PP granulate stabilized with 0.1% Al, 0.1% A3, 0.1% PI and 0.08% CaST was prepared and laboratory tested as in Example 1. The measurement results are shown in Table 2. From the standpoint of processing stability, it was shown system as sufficient. However, from the yellow point of view, it is at an acceptable level and the presence of gray granules indicates that the combination of stabilizers is completely unsuitable for this use.

Example 9

Copolymer of propylene with ethylene containing 1,8% ethylene with a flow index of 4 dg / min, containing stabilizers 0,08% Al, 0,1% A3, 0,02% F'1, 0,02% PI, 0,02 % P3 and 0.08% CaST were treated in the same manner as in Example 1 »

The results of the laboratory tests are shown in Table 2.
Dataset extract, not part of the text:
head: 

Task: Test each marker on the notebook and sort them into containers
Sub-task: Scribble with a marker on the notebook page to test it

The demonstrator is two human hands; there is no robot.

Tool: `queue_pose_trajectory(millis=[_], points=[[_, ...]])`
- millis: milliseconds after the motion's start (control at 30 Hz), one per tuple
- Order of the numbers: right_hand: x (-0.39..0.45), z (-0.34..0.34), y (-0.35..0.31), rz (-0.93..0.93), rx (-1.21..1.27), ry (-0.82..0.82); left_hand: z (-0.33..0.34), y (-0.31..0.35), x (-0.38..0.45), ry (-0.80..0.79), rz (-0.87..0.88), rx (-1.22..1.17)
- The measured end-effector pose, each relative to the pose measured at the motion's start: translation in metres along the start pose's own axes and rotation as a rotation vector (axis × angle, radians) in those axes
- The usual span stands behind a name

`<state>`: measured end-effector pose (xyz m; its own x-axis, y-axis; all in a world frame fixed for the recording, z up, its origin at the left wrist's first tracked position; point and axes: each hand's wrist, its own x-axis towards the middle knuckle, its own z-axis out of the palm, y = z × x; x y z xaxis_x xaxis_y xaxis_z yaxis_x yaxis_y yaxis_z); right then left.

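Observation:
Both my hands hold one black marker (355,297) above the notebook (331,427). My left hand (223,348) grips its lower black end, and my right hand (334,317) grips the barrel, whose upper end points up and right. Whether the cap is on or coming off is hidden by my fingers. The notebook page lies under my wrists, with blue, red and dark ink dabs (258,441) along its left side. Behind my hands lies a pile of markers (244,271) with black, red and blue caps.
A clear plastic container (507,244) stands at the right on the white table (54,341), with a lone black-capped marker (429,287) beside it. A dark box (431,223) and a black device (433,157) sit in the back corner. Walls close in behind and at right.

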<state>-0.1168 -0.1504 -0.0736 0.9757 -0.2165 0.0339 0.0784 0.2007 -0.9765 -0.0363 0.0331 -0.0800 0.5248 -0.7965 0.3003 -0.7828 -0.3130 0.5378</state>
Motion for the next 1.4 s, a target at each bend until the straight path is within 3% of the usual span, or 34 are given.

In terms of processing stability and the presence of gray granules, the recipe appears to be good, although it shows a slightly reduced degree of whiteness.

Example 10

A propylene-ethylene copolymer containing 16% ethylene with a flow index of δ dg / min, containing 0.1% Al, 0.04% P2, 0.04% P5 and 0.08% CaST stabilizers was treated in the same manner as in Example 1 The results of the laboratory tests are shown in Table 2. In terms of processing stability and the occurrence of gray granules, the formulation appears to be good, although it shows a slightly reduced degree of whiteness.

Composition of the stabilization system at. treatment of PP containing 0.08% CaST

number of extruder passes

TV

PATENT MEASURES

Claims (1)

Stabilized polypropylene and propylene copolymers with 0.1 to 20 wt. % of ethylene containing 0.01 to 17 wt. % of phenol stabilizers and 0.01 to 17 wt. mixtures of fostite stabilizers, based on the polymer matrix, and optionally further "processing additives", characterized in that the mixture of fossil stabilizers is comprised of 10 to 90% by weight of phosphites subject to hydrolysis up to 7%, and 10 to 90% by weight, . Phosphites or phosphonites subject to hydrolysis above 7 Z.